“In the end, these things matter most: How well did you love? How fully did you live? How deeply did you let go?” ~ Buddha
Photo: Moments to Remember, by Mark Keathley
I think a lot about what matters most in any given set of circumstances. I’ve found that there’s always a deeper connection and core foundation to every interaction, whether the relationship is interpersonal or symbiotic.
Often times, I believe we lose sight of this deep foundational connection throughout our day to day interactions; specifically with people.
Everyday, like clockwork, we wake up, get out of bed, get ready, go to work or school, get off of work, maybe go to the store, pick up some groceries, put some gas in the car, go home, eat some dinner, go to bed, etc….then do it all over again the next day. It’s often easy to get caught up in the routines of daily living. For most, throughout our routines of daily living, it is very likely that we will have to deal with people.
Let’s take a look at Christmas. Just this year, I observed family and friends rushing to decorate, scrambling to finish up last minute shopping, impatiently standing in long lines at the store, frantically wrapping gifts, toiling over dinner and dishes, all adding to their stress level and in the end, negatively impacting their interactions with their loved ones. This is an example of purpose defeating behavior. We should never defeat our entire purpose for doing anything. We need to remember the core reasons why we’re doing what it is we’re doing; and this is the deep foundational connection I am referring to.

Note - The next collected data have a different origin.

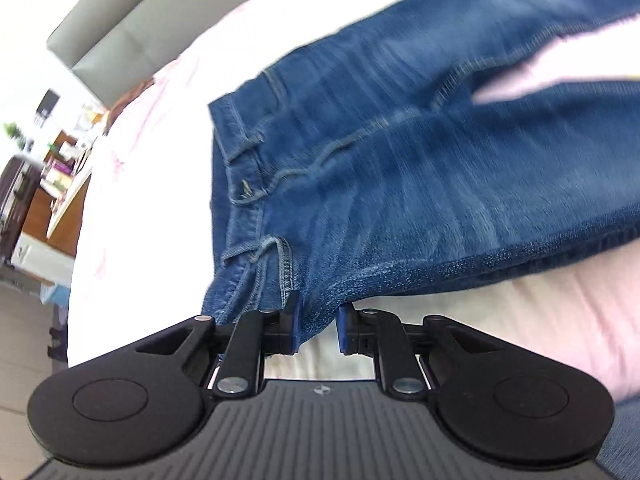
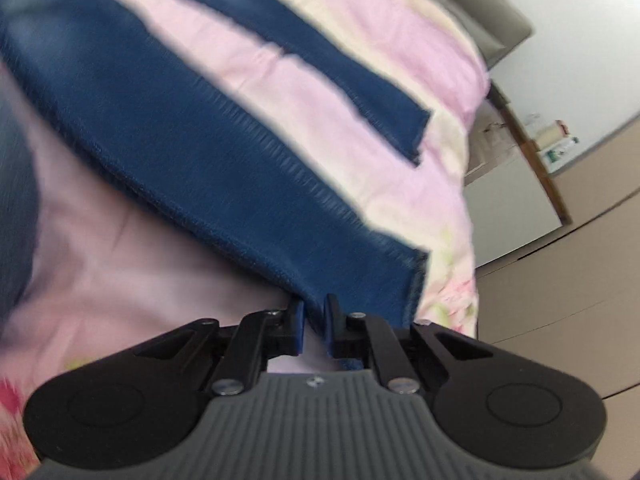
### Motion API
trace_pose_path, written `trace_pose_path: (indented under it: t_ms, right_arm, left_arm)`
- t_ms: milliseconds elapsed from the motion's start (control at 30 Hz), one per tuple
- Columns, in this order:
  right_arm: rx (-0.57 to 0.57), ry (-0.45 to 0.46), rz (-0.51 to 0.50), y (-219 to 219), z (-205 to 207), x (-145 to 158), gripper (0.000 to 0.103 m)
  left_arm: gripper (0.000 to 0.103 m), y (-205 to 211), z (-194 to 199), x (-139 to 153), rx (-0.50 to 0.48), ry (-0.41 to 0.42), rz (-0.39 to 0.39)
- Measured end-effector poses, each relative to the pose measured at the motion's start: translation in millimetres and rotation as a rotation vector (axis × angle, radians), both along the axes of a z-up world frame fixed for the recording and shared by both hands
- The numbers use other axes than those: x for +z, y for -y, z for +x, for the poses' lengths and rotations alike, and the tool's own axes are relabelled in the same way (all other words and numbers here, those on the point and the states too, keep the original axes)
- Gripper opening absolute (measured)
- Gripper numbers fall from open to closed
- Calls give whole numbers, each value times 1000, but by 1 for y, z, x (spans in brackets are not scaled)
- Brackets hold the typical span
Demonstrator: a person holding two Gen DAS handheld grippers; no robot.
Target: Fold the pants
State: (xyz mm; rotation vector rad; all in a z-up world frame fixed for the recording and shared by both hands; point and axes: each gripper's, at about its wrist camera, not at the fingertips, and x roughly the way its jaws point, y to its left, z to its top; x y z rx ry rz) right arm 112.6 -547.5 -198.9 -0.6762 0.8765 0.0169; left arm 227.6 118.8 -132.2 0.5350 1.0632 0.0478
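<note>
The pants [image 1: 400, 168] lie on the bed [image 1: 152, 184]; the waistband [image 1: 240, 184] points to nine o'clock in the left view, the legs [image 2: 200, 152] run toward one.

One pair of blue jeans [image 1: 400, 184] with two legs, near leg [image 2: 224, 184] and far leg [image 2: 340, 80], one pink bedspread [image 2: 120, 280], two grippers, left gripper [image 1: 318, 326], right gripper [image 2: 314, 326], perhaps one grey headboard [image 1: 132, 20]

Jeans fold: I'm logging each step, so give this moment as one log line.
step: lengthwise fold starting | left gripper: shut on jeans near waistband | right gripper: shut on near leg hem | legs: apart on bed
</note>
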Motion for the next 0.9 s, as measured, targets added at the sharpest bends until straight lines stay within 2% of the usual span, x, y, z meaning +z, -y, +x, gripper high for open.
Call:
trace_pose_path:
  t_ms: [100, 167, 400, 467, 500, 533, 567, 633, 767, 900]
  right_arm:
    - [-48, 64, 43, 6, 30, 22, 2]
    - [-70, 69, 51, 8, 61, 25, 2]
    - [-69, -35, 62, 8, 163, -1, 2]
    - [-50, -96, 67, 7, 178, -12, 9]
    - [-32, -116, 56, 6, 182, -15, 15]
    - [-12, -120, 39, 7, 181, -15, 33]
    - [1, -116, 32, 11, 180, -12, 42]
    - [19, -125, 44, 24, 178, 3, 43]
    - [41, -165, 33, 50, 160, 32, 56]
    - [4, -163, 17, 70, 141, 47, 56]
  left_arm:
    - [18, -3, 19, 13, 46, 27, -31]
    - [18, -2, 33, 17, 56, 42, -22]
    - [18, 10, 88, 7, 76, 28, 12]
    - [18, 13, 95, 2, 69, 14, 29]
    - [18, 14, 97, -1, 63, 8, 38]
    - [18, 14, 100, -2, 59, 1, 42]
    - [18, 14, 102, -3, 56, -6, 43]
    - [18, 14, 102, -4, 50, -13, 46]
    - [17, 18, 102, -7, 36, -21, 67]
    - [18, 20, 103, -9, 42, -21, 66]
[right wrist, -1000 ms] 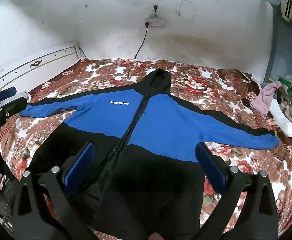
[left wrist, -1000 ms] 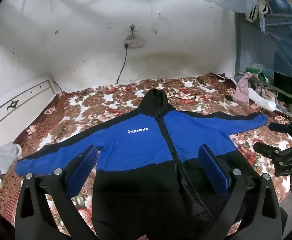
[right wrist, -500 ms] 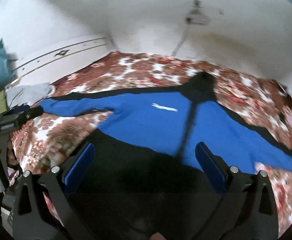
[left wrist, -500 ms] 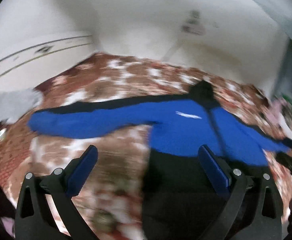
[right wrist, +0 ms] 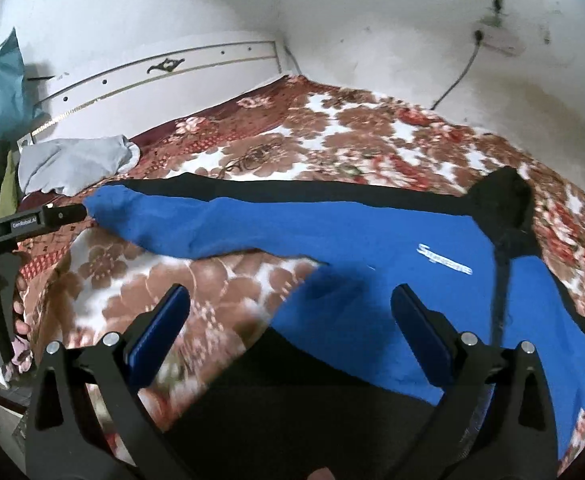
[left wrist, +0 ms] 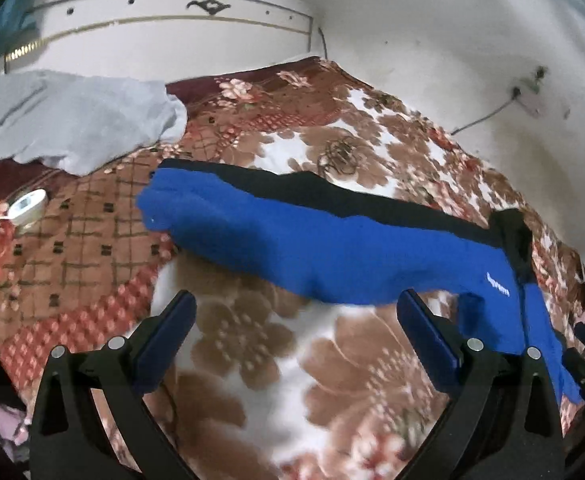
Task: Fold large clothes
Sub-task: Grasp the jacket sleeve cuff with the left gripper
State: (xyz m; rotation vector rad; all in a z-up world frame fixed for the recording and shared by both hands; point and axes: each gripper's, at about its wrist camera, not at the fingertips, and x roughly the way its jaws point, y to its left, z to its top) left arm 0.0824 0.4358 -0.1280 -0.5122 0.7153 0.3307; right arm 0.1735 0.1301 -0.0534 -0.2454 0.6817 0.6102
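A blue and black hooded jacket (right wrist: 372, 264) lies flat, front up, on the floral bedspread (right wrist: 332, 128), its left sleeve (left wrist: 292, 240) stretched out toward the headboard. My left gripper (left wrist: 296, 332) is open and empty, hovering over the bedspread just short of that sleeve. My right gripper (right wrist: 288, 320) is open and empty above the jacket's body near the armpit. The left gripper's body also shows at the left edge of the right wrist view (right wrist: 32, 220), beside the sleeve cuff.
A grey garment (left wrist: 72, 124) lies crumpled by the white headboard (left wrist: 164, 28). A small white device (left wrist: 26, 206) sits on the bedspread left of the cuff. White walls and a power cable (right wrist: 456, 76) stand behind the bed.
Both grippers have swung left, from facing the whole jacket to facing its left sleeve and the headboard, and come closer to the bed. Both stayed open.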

We all tend to get caught up in the minutiae of life, we get lost in all of the small trivial details, forgetting about the person or people right in front of us. Often times, we even tend to not see people as people. We tend to see and treat people as a thing or obstacle to overcome. We view other human beings as customers, clients, numbers, credit scores, dollar signs, students, panhandlers, grades….etc.
We forget to be kind.
“Act in such a way that you treat humanity, whether in your own person or in the person of any other, never merely as a means to an end, but always at the same time as an end.” ~ Immanuel Kant
As Kant states, people are an end in and of themselves. Human beings should never be treated as a means to an end.
At the end of the day, the relationship is what matters most in every circumstance. There’s plenty of research out there on what people say at the end of their lives. Most of the time, they wish they would have spent more time with loved ones and other people they cared about. They regret missing out on opportunities to be with the people they love. You don’t hear dying people say, “I wish I could have worked more.” or “I wish I could have made more money.” I write more on death in a previous article you can find here.

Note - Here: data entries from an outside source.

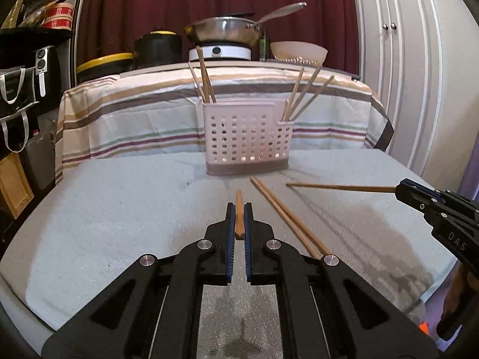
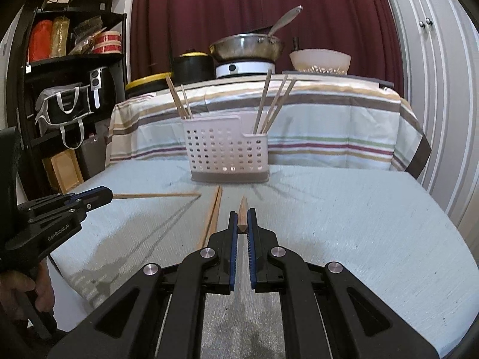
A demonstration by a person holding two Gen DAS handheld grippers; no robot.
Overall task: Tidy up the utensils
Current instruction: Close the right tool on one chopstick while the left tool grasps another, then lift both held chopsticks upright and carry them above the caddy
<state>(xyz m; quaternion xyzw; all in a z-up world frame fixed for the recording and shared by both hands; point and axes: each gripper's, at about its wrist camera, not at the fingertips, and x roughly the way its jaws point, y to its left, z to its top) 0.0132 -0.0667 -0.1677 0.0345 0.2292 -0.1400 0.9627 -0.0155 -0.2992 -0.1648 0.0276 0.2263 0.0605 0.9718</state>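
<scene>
Chopsticks [image 1: 284, 215] lie loose before the perforated caddy [image 1: 248, 137]; each gripper, left [image 1: 239, 212] and right [image 2: 243, 218], clamps one chopstick end-on, likely for dropping into its compartments.

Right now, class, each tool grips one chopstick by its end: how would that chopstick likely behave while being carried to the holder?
The left tool pinches its chopstick at the thick end, so the tip may swing. It stays straight unsupported, so probably stiff. Thin wood suggests light. The holder may nudge easily.
</scene>
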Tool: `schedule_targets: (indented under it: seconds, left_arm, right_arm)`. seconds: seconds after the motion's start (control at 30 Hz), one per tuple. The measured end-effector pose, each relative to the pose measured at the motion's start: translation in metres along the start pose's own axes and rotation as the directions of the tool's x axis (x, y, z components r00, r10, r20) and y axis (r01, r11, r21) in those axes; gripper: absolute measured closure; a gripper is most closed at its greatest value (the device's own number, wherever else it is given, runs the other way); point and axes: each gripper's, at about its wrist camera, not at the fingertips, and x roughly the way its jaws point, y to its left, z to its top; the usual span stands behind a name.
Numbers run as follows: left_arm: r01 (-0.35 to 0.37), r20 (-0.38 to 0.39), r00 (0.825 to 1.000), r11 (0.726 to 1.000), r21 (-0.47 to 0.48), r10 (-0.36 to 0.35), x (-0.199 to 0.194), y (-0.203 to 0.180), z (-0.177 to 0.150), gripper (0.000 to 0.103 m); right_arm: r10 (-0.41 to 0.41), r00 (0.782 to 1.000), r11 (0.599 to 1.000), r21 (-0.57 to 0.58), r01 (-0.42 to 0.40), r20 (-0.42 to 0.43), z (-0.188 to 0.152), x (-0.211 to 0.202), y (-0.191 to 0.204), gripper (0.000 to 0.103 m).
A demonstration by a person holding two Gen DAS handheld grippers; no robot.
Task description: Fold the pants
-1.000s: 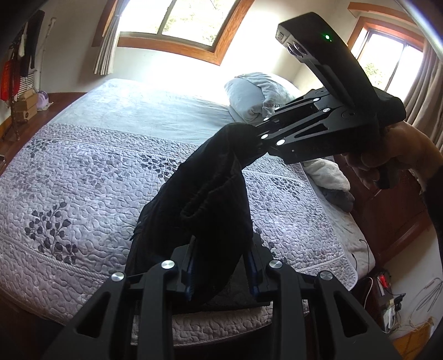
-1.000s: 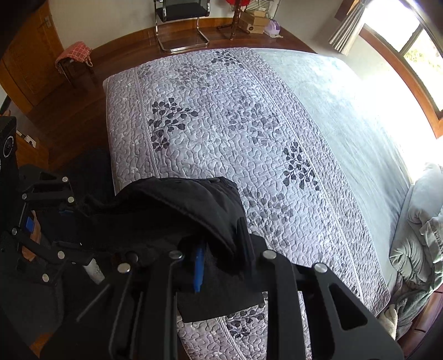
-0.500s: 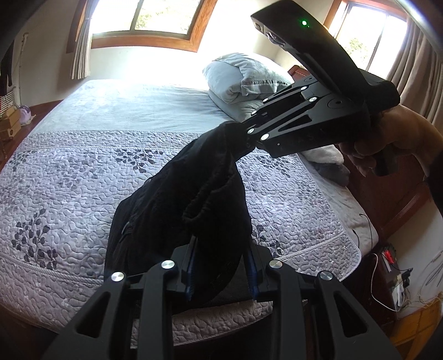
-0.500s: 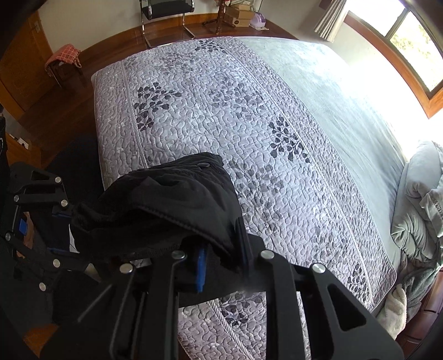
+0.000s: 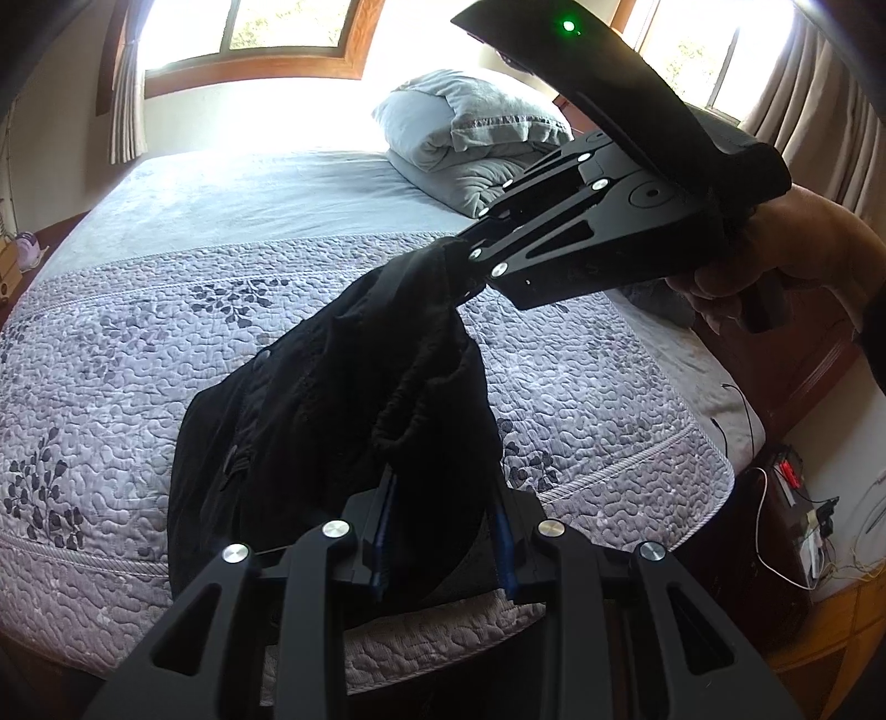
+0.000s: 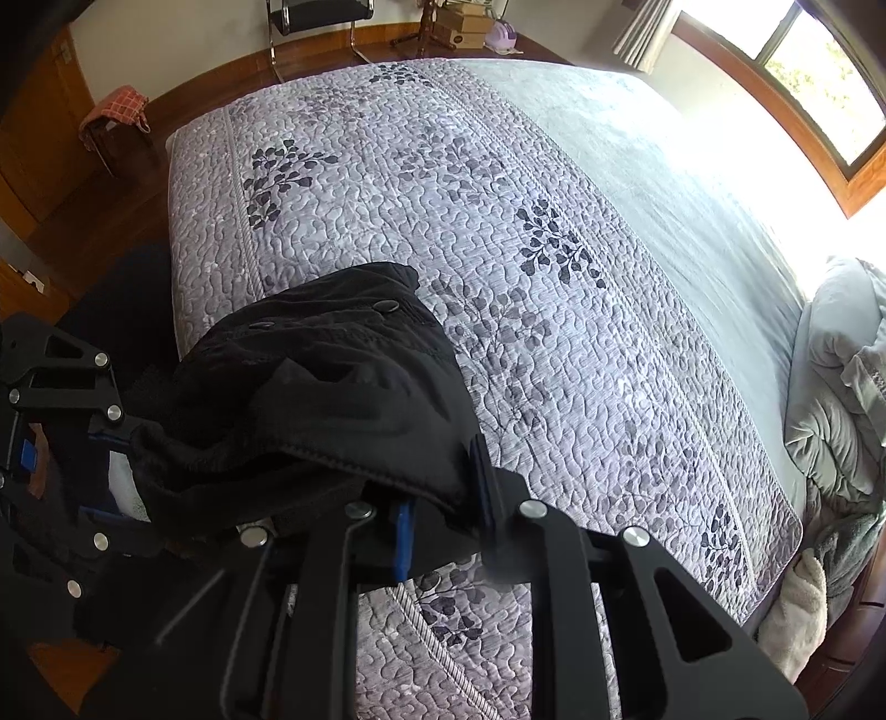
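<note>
Black pants bunched, held above quilted bed, clamped between left gripper and right gripper fingers. Left view alone shows hand; right view, chair.

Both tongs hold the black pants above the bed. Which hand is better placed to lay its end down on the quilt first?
Left, probably. The left tongs grip the pants where they hang low by the quilt edge; the right tongs hold their end higher.
</note>
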Motion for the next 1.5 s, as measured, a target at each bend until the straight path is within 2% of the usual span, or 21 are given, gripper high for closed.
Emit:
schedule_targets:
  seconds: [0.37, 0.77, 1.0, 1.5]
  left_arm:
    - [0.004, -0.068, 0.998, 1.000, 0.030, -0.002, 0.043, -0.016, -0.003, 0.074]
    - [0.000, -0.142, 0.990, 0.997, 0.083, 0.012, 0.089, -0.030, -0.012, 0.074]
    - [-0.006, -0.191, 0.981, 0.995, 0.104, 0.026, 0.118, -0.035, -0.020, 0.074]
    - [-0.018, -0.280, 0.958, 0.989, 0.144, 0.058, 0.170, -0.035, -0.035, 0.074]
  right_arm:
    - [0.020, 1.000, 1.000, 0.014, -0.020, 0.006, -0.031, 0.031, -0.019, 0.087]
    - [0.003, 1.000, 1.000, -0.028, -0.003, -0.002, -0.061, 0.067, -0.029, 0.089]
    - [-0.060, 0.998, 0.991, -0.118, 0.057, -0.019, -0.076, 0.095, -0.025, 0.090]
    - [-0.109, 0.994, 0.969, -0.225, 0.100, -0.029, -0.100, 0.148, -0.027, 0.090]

Spend time with the people you care about and the people that care about you. Treat every interaction with love and kindness. Don’t forget that they are human beings who want to be happy and avoid suffering, just as you do. Be present with your family and friends.
Try to be mindful of the connection to the deeper core foundation of every relationship and interaction. Remember, that’s a human being you’re talking to — with feelings, good times, bad times, hardships, etc. — let us not forget about what matters most.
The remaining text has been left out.